Dans un contexte d’incertitude économique et politique, de plus en plus d’Américains envisagent la vie ailleurs. Deux articles récents dressent le portrait d’un pays qui doute de lui-même – et dont les citoyens, jeunes ou de classe moyenne, tournent le regard vers l’étranger.
Le Wall Street Journal constate que “les Américains à revenus moyens cherchent de plus en plus à s’établir à l’étranger pour gagner en pouvoir d’achat, réduire leurs impôts ou simplement vivre mieux”. Ce ne sont plus les élites financières qui partent acheter un passeport doré, mais “des enseignants, ingénieurs, petits entrepreneurs” convaincus que leur argent aura davantage de valeur sous d’autres latitudes. Selon le ministère de la Défense, 4,4 millions d’Américains vivaient à l’étranger en 2022 – une hausse de 42 % depuis 2010.
Andrew Henderson, fondateur du cabinet Nomad Capitalist, résume cette tendance :
C’est un plan B. Ils achètent la tranquillité d’esprit – la possibilité de choisir où ils vivent, comment ils sont imposés et le genre de vie qu’ils veulent bâtir.
Les nouveaux expatriés n’ont pas besoin de fortune : au Portugal, le visa D7 requiert “un revenu stable d’environ neuf 9 000 à 12 000 euros par an” ; au Panama, un revenu mensuel d’environ 1 000 euros suffit pour obtenir un visa de retraité ; au Mexique, “un revenu d’environ 4 000 euros par mois ou 80 000 euros d’économies” ouvre la voie à une résidence temporaire. Pour beaucoup, c’est la promesse d’une “vie confortable à l’étranger avec un salaire américain modeste”, dans des pays où le logement et la santé coûtent deux à trois fois moins cher.
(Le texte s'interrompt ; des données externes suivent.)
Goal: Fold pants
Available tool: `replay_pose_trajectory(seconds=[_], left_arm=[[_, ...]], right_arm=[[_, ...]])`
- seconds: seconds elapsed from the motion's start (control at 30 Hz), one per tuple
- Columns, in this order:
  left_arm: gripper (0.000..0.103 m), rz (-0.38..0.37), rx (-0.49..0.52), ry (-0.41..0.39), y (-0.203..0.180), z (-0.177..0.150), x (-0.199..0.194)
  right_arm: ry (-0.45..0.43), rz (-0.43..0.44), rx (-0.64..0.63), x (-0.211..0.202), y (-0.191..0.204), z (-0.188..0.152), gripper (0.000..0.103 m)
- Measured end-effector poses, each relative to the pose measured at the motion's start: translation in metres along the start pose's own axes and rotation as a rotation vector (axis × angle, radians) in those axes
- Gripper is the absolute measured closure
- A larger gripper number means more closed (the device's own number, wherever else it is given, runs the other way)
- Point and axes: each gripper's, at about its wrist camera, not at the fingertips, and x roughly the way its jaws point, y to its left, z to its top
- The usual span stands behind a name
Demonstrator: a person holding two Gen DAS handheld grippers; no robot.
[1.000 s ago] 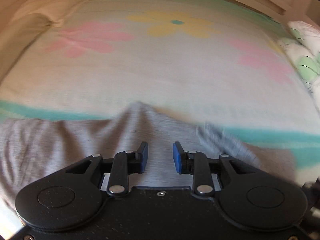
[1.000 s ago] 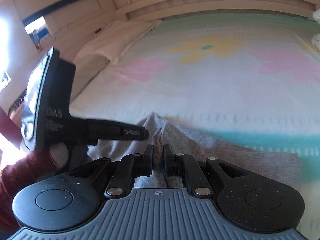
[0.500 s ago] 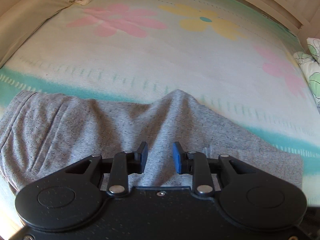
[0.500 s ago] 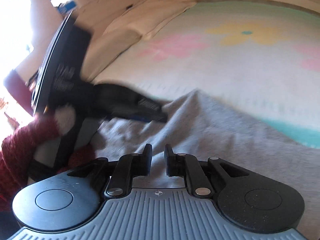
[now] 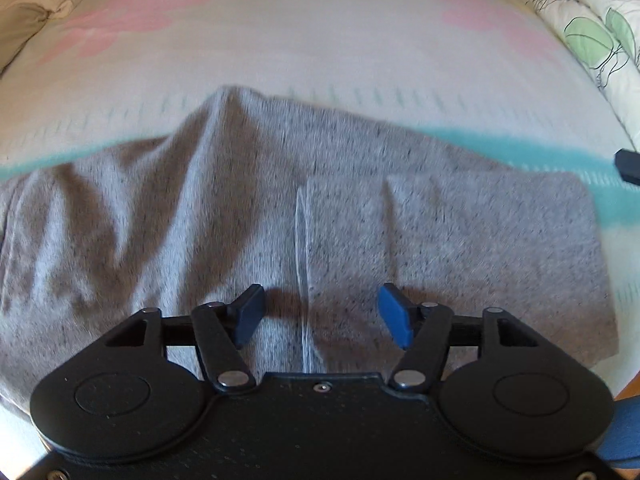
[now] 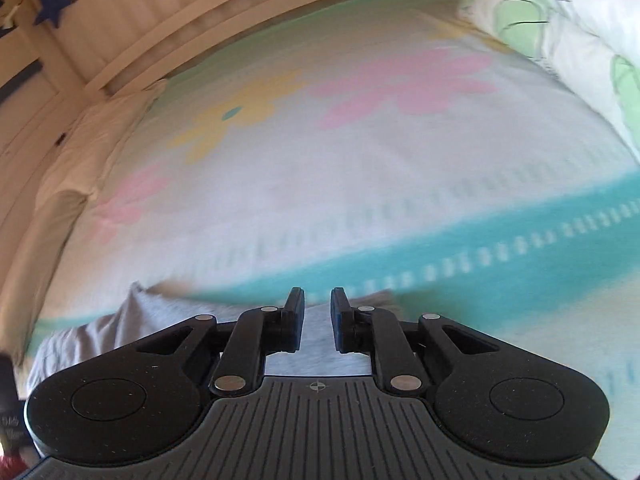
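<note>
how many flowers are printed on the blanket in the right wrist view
3: a yellow flower upper centre-left, a pink flower to its right, and a fainter pink flower near the left edge. The grey pants or the frame edges may hide more.

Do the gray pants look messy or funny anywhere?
Yes, a bit. The gray pants lie flat and smooth on the right, but their left part is bunched into deep wrinkles, with one ridge poking up toward the flowered bedspread. So the fold isn't neat yet. Nothing looks torn or spilled.
</note>
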Motion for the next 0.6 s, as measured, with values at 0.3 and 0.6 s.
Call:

Mais partir ne signifie pas fuir : c’est souvent, écrit le quotidien, “une diversification, comme un portefeuille d’investissements”. La migration devient stratégie de vie et de sécurité face à un avenir perçu comme instable.
Le magazine Newsweek s’intéresse à la même dynamique, mais vue du côté des jeunes. Selon une enquête de l’American Psychological Association, “près des deux tiers des jeunes Américains ont envisagé de quitter le pays à cause de l’état de la nation”. Un chiffre vertigineux qui illustre le malaise d’une génération confrontée, selon la psychologue Lynn Bufka, à “une combinaison de stress financier, de divisions politiques et d’incertitude sur l’avenir”.
La pandémie, rappelle-t-elle, “a frappé à un moment crucial de leur vie, perturbant l’éducation, les débuts de carrière et le développement social”. Résultat : 76 % des adultes se disent plus inquiets qu’avant pour l’avenir du pays, et 62 % citent la division sociale comme “une source importante de stress”.
Pour Lynn Bufka, cette perte de confiance traduit “un sentiment croissant de déconnexion – les uns des autres, des institutions – et l’étiolement du sentiment de partager un but commun”. Elle insiste :
Quand le sentiment d’appartenance et de confiance s’effrite, que ce soit envers le gouvernement, la communauté ou le système social, les gens se sentent impuissants et cherchent à reprendre le contrôle, même si cela signifie imaginer une vie dans un autre pays.
Les deux articles dessinent ainsi une Amérique en exil intérieur. Les uns cherchent sous d’autres cieux la stabilité économique qu’ils n’ont plus chez eux ; les autres, un sens collectif qu’ils ne trouvent plus dans une société fragmentée. Et si, comme l’écrit le Wall Street Journal, “ce qui avait commencé comme un mince filet de retraités est devenu un mouvement à part entière”, Newsweek montre qu’il s’agit désormais d’une crise générationnelle : un pays que sa jeunesse rêve de quitter pour mieux respirer.